The project is collaborative, with a collective outcome determining the grade.

Background

Monologic discourses involve a single speaker, while dialogic discourses entail interactions between two or more participants.

  • Monologic: The prime example of monologic discourse in this project is a speech.

  • Dialogic: Conversely, interviews exemplify dialogic discourse.

Accurately distinguishing between these text types underpins several computational linguistic endeavors in political discourse analysis, such as speaker attribution in downstream NLP tasks. The correct identification of texts with multiple participants is pivotal.

Task

Teams are to construct a dataset comprising audio/transcribed political discourses, with equal representation of monologic and dialogic examples: 50 speeches and 50 interviews (each involving at least two participants). Dataset 1 aims to set a gold standard for training a deep-learning model to classify these text types. Through manual effort, teams will clean, annotate, and anonymize 300 discourse texts, equally divided into interviews and speeches.

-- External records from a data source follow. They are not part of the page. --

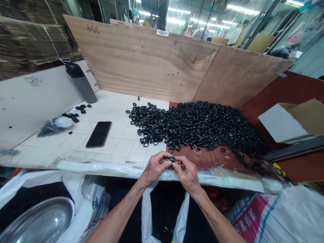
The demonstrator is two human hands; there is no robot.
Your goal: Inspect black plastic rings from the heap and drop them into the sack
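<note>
A small black ring-shaped part (pixel 172 159) is pinched between my two hands above the table's front edge. My left hand (pixel 157 166) grips it from the left with thumb and fingers, and my right hand (pixel 186 171) holds it from the right. Just beyond my fingers spreads a big pile of similar black parts (pixel 202 125), lying partly on the pale surface and partly on the reddish board. Below my hands, an open white bag (pixel 146 216) hangs with dark contents inside.
A phone (pixel 99 134) lies left of the pile, with a grey bottle (pixel 84 87) and a plastic bag (pixel 54 124) beyond. Wooden boards (pixel 141 60) wall the back. An open box (pixel 283 123) stands right. A metal basin (pixel 43 222) and a filled sack (pixel 291 212) flank me below.
</note>
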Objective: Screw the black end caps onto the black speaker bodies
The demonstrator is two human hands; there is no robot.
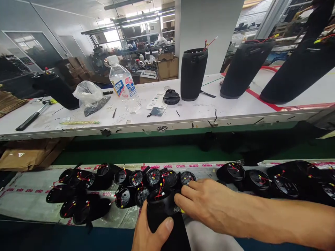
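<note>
A black cylinder [167, 230] with an open top and red wires [160, 194] rising from it stands upright at the bottom middle. Wrapped round its left side is my left hand [154, 232], thumb across the front. My right hand [200, 200] reaches in from the right, its fingers curled at the cylinder's upper right rim; a small yellow bit shows below them. What those fingertips hold is hidden. Just behind, similar black cylinders [154, 177] with red wires lie close together on the lower surface.
More black cylinders lie at the left [82, 211] and right [259, 181]. On the white shelf [125, 120] above stand a plastic bottle [124, 85], a plastic bag [89, 92], a hammer [32, 116], a round black part [171, 97] and upright black cylinders [193, 75].
</note>
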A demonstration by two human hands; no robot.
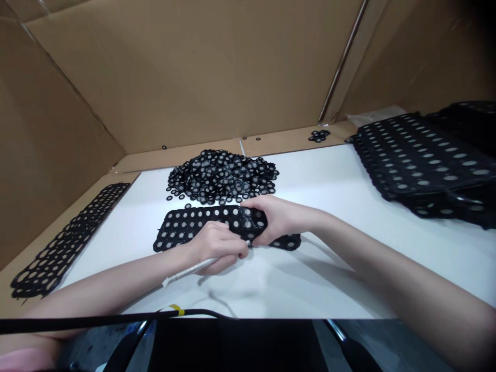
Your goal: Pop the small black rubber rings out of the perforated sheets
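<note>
A black sheet (178,225) with rows of round holes lies on the white tabletop in front of me. My right hand (277,219) grips its right part, thumb at the near edge and fingers over the far edge; the sheet looks folded or bunched there. My left hand (220,245) is closed round a thin white stick-like tool (189,271). The tool's front tip shows near the sheet's near edge, close to my right thumb; whether it touches the sheet I cannot tell. Just behind the sheet is a heap of small black rings (220,175).
Thick stacked black perforated sheets (422,155) lie at the right. A long strip-like stack of perforated sheets (77,232) lies along the left edge. A few joined rings (319,136) lie at the back. Cardboard walls (217,67) surround the table; a black cable (116,319) crosses the front.
</note>
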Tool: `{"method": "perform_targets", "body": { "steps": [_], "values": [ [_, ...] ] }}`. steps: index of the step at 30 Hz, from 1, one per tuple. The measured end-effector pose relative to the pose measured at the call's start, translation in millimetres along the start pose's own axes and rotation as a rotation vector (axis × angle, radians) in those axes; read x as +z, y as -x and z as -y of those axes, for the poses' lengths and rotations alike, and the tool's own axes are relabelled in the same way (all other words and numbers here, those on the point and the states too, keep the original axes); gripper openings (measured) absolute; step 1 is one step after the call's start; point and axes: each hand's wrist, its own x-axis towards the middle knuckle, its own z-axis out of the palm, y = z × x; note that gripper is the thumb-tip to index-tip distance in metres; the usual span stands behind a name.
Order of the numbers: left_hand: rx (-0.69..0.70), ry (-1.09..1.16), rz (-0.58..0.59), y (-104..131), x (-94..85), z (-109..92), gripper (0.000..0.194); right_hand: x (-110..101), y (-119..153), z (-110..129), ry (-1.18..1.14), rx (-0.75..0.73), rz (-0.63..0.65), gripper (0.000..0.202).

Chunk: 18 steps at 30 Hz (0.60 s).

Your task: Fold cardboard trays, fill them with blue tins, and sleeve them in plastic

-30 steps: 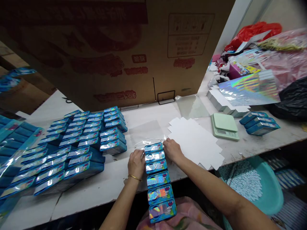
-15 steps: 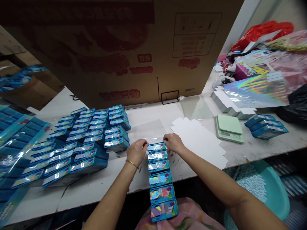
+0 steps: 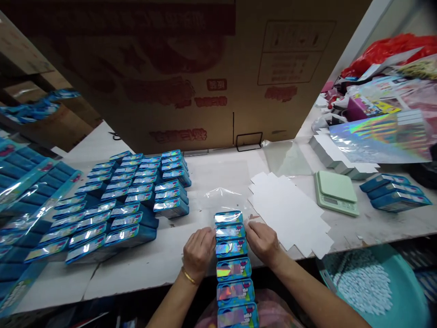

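Observation:
A row of several small blue boxes runs from the table edge back toward the wearer's lap. A clear plastic sleeve lies around the far end of the row and extends past it. On the row's left side, my left hand is closed, pinching the sleeve's edge beside the second box. My right hand is closed on the sleeve's edge at the opposite side. Both sets of fingertips are partly hidden against the boxes.
Rows of blue boxes stand at left. A large carton rises behind. White card sheets, a green scale and three blue boxes lie right. A teal basin sits below the edge.
Both hands have moved nearer the wearer along the row, drawing the clear sleeve over its far end. The view has shifted slightly left.

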Motion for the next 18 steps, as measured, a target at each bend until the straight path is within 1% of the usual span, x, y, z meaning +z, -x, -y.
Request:
{"method": "perform_targets", "body": {
  "steps": [3,5,7,9,11,13,15,18],
  "values": [
    [-0.177,0.113,-0.07,7.4,16.8,-0.1,0.02,15.3,4.7,-0.4,-0.074,0.115,-0.1,0.026],
    [-0.33,0.136,-0.064,5.8,25.0,0.1,0.018,21.8,1.5,0.9,-0.088,0.253,-0.115,0.026],
    [-0.435,0.109,0.008,2.4,28.3,0.3,0.018,25.8,-1.8,2.2,-0.089,0.385,-0.079,0.023],
    [-0.462,0.034,0.145,-1.2,27.1,0.2,0.021,28.7,-3.5,1.9,-0.068,0.446,-0.027,0.021],
    [-0.425,-0.059,0.309,-5.0,24.0,-0.2,0.025,32.1,-4.3,-0.7,-0.018,0.417,0.033,0.024],
    [-0.38,-0.127,0.444,-9.0,21.1,-0.3,0.024,35.4,-5.2,-5.3,0.038,0.343,0.085,0.028],
    [-0.34,-0.157,0.531,-12.1,18.9,0.1,0.021,36.4,-5.6,-10.4,0.079,0.265,0.104,0.026],
    [-0.274,-0.186,0.637,-11.2,15.2,1.1,0.023,30.8,-1.0,-15.5,0.12,0.112,0.113,0.023]
  ]
}}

Each team member will handle a portion of the texts:

  • Team member 1: 50 interviews / 50 speeches
  • Team member 2: 50 interviews / 50 speeches
  • Team member 2: 50 interviews / 50 speeches

In cases with fewer team members, the dataset will be scaled down to 200 or 100 datapoints for teams of two or one, respectively.

Selection criteria

Aligning with the gold standard requirements, the selection criteria we follow to add discourse texts to the dataset include:

  • Domain: The texts pertain solely to the US political sphere, with American English as the language medium.

  • Representativity: Selected texts epitomize their respective genres: speeches and interviews, excluding any with elements that may distort the discourse.

  • Interaction: To prevent model misinterpretation of speaker-audience interactions as dialogic elements, texts with excessive interaction are skipped or adjusted to maintain the discourse integrity. For instance, handling speeches by individuals like Donald Trump, known for engaging audiences with rhetorical questions, necessitates caution.

Protocol

The annotation process involves using the annotation tool and a shared spreadsheet on Google Drive. Initiate the process by providing the lecturer with the Gmail accounts of all team members to secure Editor access to the spreadsheet.

Within the spreadsheet, locate the list of document IDs allocated to each seminar team. Navigate to the tabs corresponding to your team number (e.g., "monologic_team_5" for Team 5). As all teams share the spreadsheet, exercise consideration towards your peers.

Each tab has six columns: "id," "discourse_type," "politician," "gender," "url," and "note." Initially, only the "id" and "discourse_type" columns are populated; the remaining columns require completion during the annotation task.

id

discourse_type

politician

gender

url

notes

abcnewsgocomPoliticsweektranscriptob

1





  • The "politician" column denotes the name(s) of the discourse speaker(s) (e.g., "Donald Trump").

  • "gender" specifies the politician's gender: "M" or "F."

  • "url" holds the web address of the original document.

  • "notes" (optional) is reserved for any noteworthy annotation observations, such as a skipped document due to a missing URL or irrelevant content.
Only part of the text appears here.